Ce livre est écrit dans un style violent parce que le sujet en est violent, il n’est ni un roman, ni une autobiographie, ni un réquisitoire contre les absurdités de notre époque, ni un essai sur nos grandes misères mais un peu tout ça à la fois. Il est une histoire avec des personnages et une métaphore avec nous.
Il raconte l’histoire d’une bataille –,règlement de compte ou partie d’échecs, comme on veut,- entre une femme, Norma, et son ennemi Aloïs. Norma perd la mémoire et comme elle était médecin, elle comprend à qui elle a affaire : Aloïs Alzheimer, la maladie de l’oubli, le blanchisseur de mémoire, si puissant que le malade oubliera même qu’il est malade.

J’ai bien connu Aloïs, qui s’en est pris à mon père. Il avait revêtu le déguisement du docteur Parkinson, qui est son double en matière de dopamine, mais il ne nous a pas trompés longtemps et nous l’avons reconnu. Vu venir avec ses gros sabots. Les tremblements n’étaient rien, le docteur était  un enfant de chœur. Face à un tel individu, que faire sinon se fâcher, se cabrer et crier au massacre ? C’est ce que fait Norma, qui écrit à Léa sa petite fille, pour lui raconter sa bataille contre le vide de l’oubli, le gouffre qui l’attend. Car on est tellement plus libre avec ses petits enfants qu’avec ses propres enfants. A eux on peut bien tout raconter, même qu’on a désaimé sa mère peu douée pour l’amour, même qu’on a un fils débile qui a tout compris les choses à l’envers. Même qu’on a le même compagnon depuis quarante ans et qu’on l’aime, mon Dieu comme on l’aime. Et Léa découvre le secret de cette grand-mère dont elle ignorait la maladie.

Tout ça pour vous dire que ce livre est important, d’autant qu’il paraît que nous allons vivre très vieux (je l’espère pour ma part) et qu’Aloïs va donc se régaler avec nous (ce que je n’espère pas en ce qui me concerne). Dans ces conditions, mieux vaut regarder l’ennemi en face et lire ce que Mélanie Talcott a écrit là, avec sa façon si personnelle de mettre les pieds dans le plat face à nos excès, notre Alzheimer collectif qui nous fait oublier la vraie vie au profit d’une existence virtuelle et nous rend amnésiques des bonnes choses du passé.
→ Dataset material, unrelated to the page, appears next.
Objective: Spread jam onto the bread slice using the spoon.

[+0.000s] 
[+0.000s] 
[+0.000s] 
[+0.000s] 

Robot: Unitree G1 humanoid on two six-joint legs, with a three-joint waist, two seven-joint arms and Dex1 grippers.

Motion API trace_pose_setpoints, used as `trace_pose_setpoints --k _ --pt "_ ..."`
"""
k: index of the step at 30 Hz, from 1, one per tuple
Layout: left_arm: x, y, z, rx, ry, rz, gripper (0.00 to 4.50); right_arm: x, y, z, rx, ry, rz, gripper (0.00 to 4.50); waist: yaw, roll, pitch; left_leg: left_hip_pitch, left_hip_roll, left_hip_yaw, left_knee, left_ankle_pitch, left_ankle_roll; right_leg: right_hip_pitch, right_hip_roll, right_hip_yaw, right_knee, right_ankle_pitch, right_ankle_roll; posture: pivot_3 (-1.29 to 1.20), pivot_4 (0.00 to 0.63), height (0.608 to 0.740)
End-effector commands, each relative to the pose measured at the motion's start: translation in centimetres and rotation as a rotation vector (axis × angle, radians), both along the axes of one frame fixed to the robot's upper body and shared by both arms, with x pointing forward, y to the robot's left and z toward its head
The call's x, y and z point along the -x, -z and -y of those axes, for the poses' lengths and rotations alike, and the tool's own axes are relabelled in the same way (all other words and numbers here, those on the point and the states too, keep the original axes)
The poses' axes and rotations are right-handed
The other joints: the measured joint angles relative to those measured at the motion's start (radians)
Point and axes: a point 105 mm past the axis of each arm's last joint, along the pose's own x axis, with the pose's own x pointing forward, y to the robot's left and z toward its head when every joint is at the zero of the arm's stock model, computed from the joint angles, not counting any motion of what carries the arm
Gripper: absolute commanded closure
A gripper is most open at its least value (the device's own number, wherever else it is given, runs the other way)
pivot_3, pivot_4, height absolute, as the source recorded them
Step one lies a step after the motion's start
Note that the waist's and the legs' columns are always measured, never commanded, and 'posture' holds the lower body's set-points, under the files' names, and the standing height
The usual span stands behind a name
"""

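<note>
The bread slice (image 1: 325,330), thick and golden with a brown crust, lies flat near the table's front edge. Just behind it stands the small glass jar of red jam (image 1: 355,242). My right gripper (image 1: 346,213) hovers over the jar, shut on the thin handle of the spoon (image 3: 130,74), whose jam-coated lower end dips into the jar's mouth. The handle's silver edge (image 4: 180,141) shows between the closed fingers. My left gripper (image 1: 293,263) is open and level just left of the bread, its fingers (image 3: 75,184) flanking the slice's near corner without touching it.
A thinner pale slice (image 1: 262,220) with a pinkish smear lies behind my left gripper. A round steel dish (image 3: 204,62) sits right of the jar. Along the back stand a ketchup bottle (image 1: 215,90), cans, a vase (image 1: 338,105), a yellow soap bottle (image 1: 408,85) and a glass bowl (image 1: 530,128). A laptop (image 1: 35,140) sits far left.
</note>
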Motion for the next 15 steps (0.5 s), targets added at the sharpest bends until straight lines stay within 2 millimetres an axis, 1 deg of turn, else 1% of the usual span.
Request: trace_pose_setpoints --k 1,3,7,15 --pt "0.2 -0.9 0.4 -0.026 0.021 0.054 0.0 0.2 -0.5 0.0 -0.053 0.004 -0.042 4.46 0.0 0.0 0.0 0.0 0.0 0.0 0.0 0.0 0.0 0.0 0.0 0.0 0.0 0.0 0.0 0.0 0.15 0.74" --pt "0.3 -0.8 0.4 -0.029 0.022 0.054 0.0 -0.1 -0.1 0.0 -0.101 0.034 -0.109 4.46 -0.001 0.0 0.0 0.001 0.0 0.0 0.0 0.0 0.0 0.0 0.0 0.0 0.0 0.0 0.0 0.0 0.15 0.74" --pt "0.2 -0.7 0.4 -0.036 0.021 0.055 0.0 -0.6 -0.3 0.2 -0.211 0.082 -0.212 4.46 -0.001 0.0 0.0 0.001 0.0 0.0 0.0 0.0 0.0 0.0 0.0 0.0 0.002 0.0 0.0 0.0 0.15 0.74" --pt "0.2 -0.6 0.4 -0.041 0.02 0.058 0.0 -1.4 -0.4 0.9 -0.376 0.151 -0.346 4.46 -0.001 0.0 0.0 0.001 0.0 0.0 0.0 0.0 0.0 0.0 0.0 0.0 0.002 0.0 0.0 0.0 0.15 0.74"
Avec aussi sa façon bien à elle de faire deviner la tendresse – une grosse tendresse – derrière des réflexions à l’emporte-pièce. Avec ses phrases à rallonge et ses mots parfois un peu trop rares pour ma Kobo, qui ne veut pas les traduire. (pour Phylum (1), elle s’est carrément rebiffée et a failli s’éteindre). Avec de si belles définitions, comme celle de la mémoire, vaste bibliothèque dont les livres sont en désordre, avec têtes de gondoles et trésors cachés.

Voilà un livre qui ne se lit pas à la légère, même si Norma l’est, légère – une plume, délestée comme elle l’est de quelques-uns de ses souvenirs et du poids tragique de l’espoir. Voilà un livre dur avec nous, car Norma a choisi « la lucidité pour réenchanter le monde » et ça n’est pas gagné. Voilà un livre qui vous distille quelques vérités premières (« deux choses gouvernent l’Homme : la peur et la quéquette »). Voilà un livre qui rend hommage au beau style et ça n’est pas demain la veille que je renoncerai au beau style, personnellement – sauf si Aloïs s’en mêle pour me faire oublier à quoi ça ressemble, les livres bien écrits.